The ooze knew, too, that in the back of K'zin's mind, he wondered if she had wanted to come to him, when she found out he'd accepted Search. If she'd wanted too, but not come. Did she love Wazan better?

Between extinguished those small licks of curiosity in the forge of K'zin's mind. Then there was focus. Focus on getting them to the ground. Focus on landing. Focus on helping his mother out of her straps. Focus on getting Ras' straps off of him, for the bronze said he was itching and since they'd be waiting while Wakina spoke to Wazan, couldn't K'zin find some oil and do something about it?

K'zin had been so concerned with finding his way to the candidate barracks, with asking about the oil for Rasavyth along his way, with seeing his most beloved brother after a turn or more apart... he didn't notice until it was too late.
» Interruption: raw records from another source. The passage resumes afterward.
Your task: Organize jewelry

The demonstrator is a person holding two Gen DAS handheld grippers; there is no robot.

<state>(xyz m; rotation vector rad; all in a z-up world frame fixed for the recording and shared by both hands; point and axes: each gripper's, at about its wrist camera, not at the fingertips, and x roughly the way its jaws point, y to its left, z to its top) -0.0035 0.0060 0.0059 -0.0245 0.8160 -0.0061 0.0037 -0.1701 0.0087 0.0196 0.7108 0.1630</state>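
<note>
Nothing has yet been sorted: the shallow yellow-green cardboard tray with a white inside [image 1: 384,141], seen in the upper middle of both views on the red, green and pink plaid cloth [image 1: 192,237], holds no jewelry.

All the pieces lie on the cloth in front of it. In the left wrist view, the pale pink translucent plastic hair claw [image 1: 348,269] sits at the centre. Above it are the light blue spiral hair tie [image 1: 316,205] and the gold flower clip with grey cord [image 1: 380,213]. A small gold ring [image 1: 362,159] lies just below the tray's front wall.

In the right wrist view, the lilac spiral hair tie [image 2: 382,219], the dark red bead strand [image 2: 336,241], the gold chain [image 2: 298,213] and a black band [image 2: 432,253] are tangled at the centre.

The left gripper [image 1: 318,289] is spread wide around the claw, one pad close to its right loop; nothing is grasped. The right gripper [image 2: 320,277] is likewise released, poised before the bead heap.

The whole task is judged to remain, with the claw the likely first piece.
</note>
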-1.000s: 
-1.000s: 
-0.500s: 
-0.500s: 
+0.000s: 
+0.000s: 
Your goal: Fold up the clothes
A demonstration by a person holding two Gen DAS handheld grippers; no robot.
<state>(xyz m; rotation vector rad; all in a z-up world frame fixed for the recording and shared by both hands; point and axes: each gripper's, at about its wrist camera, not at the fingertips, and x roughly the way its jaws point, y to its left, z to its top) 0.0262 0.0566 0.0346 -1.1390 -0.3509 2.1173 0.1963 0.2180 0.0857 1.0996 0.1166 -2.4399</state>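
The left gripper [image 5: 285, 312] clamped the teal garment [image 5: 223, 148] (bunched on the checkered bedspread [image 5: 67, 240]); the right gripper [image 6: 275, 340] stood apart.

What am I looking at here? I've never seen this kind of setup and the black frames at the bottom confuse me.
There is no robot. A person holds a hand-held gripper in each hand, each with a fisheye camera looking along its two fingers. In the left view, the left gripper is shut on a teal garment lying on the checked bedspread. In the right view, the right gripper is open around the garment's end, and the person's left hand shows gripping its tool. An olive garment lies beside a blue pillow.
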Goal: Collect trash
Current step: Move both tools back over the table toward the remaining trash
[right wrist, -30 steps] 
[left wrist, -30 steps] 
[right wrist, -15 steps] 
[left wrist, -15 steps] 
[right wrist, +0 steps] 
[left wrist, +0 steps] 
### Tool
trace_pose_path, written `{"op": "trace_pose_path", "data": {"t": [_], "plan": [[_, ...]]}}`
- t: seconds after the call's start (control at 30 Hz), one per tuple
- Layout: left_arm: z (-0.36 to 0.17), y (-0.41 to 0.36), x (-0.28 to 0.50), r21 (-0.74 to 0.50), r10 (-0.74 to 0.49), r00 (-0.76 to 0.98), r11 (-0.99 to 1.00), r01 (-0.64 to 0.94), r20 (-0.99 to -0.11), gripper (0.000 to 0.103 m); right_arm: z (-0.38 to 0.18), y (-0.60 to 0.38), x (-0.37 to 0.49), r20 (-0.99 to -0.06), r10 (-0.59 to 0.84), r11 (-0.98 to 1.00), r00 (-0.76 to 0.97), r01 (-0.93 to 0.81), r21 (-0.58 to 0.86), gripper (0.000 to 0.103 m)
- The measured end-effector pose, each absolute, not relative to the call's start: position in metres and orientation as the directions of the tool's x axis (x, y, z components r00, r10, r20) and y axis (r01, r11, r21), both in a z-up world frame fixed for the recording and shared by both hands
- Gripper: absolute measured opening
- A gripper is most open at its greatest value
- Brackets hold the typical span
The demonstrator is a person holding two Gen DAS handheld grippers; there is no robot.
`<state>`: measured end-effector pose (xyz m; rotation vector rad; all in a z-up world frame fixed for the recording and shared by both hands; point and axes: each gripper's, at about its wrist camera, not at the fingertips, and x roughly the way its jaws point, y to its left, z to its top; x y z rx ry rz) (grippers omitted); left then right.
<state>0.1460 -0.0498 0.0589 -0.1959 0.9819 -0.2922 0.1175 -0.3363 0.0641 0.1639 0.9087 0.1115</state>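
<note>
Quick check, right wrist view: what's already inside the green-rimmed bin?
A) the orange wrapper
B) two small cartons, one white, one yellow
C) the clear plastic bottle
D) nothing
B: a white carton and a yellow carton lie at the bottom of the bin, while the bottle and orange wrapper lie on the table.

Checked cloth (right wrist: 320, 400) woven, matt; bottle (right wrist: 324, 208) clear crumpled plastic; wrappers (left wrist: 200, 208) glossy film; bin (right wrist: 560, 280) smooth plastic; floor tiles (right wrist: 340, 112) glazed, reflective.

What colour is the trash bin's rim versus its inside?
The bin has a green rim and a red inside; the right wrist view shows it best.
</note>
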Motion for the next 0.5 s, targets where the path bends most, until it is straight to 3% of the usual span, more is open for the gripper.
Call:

He could see himself smile between mother and brother, hear himself offering a polite excuse and rising from the table they'd settled at in the living cavern, feel his feet taking him out into the bowl and bringing him to where he could watch himself. No, no, K'zin's thoughts fought. Not himself. Watch Rasavyth, muzzle-deep in blood. Rasavyth answering the need only one kind of dragon could inspire. Gold. Isyath.

The ooze hummed pleasantly as if this were just another day, while the man rattled and raged, trapped within, his body on the strings of his puppeteer. « It's no use, my K'zin. The game is begun. You might as well relax and enjoy the ride. » The ooze smiled, a knowing smile. K'zin wouldn't give up the fight; but it would all be wasted effort in the end. Rasavyth would have his way. He always did.